Обращенные в себя лица склоняются над фасолевым супом, пальцы с зажатым в них кусочком мягкого хлеба проводят белые полосы в соусе на днище тарелки; чесночный ростбиф с научной основательностью посыпается перцем, смазывается горчицей, ложка разрезает надвое печеночную клецку, губы тянутся к ней; лезвие ножа постукивает по мозговой косточке, чтобы из нее вывалился дрожащий столбик костного мозга. Люди, занятые всем этим, серьезны, как младенец, чьи беззубые десны, чмокая, сосут материнскую грудь. Я и сам — история одного-единственного приема пищи. Бросим взгляд на хозяйку ресторана: сжав в толстой ладони запеченную целиком свиную ногу, она кривым ножом срезает с нее сочные ломти, накладывает в тарелку говяжий гуляш, вываренный в красном вине, а рядом делает горку из желтых упруго-скользких галушек. Эти ляжки в стиле крестьянского барокко, должно быть, в этих самых краях бежали на зорьке по росистой лесной тропе за сбежавшей коровой; здесь же они крепли и наливались силой от домашней копченой ветчины и от домашнего же сбитого масла, став такими плотными, что на них орехи можно колоть. Я заказываю горячий мясной суп и ее саму, сваренную в этом супе. «Не многовато будет?» — спрашивает она ласково, а когда я отвечаю, что ради нее готов сидеть до закрытия, лишь кивает: сиди, мол, если время позволяет.

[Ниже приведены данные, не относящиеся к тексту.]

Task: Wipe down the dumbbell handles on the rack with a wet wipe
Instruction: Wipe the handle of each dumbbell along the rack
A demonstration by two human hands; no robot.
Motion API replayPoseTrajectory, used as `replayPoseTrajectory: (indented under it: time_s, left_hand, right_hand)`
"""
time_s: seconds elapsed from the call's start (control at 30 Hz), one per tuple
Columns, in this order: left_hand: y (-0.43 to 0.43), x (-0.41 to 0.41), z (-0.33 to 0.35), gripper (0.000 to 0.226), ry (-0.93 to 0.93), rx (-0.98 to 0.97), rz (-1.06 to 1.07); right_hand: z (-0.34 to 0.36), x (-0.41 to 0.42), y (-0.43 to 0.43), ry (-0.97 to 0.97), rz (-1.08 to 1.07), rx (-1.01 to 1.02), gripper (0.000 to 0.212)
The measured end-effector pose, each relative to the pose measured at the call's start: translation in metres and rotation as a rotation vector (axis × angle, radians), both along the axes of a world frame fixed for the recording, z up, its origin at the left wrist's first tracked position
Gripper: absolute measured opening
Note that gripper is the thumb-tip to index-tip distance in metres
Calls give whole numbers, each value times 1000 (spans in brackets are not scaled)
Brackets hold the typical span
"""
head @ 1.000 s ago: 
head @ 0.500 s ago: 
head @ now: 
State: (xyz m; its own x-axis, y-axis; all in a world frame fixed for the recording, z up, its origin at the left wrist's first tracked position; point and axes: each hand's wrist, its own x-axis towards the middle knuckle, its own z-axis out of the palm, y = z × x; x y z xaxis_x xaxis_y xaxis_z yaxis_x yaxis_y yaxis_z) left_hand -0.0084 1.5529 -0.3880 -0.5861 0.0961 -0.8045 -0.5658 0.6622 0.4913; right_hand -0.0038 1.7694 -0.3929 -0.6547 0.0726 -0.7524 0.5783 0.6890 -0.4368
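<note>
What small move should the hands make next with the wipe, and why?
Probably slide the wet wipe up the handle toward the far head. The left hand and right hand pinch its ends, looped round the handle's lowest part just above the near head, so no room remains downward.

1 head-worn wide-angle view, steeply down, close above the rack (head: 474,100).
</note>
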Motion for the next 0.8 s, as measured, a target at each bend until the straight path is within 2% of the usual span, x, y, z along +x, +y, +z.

Когда мне следовало бы оставаться в покое и лучше всего было бы быть там, где я был, я — потому, вероятно, что действовать куда легче, чем бездействовать — отправился искать одну женщину. Когда я не мог усидеть за столом, когда мне нужно было бы навестить в больнице больного раком родственника, я, сунув в карман бутылку палинки, пошел на вокзал, только чтобы не возвращаться домой, сел в поезд и оказался в своем родном городе. Ратуша стала полицейским управлением, меньше стало лошадей, больше грузовиков, на главной улице сделали недавно ремонт, боковые же остались запущенными, как раньше. За рекой, там, где прежде был лес, стоят одинаковые бетонные коробки домов, раскрашенные желтыми тюльпанами, издали возвещая, что три десятилетия социализма привели к новому взлету урбанизации.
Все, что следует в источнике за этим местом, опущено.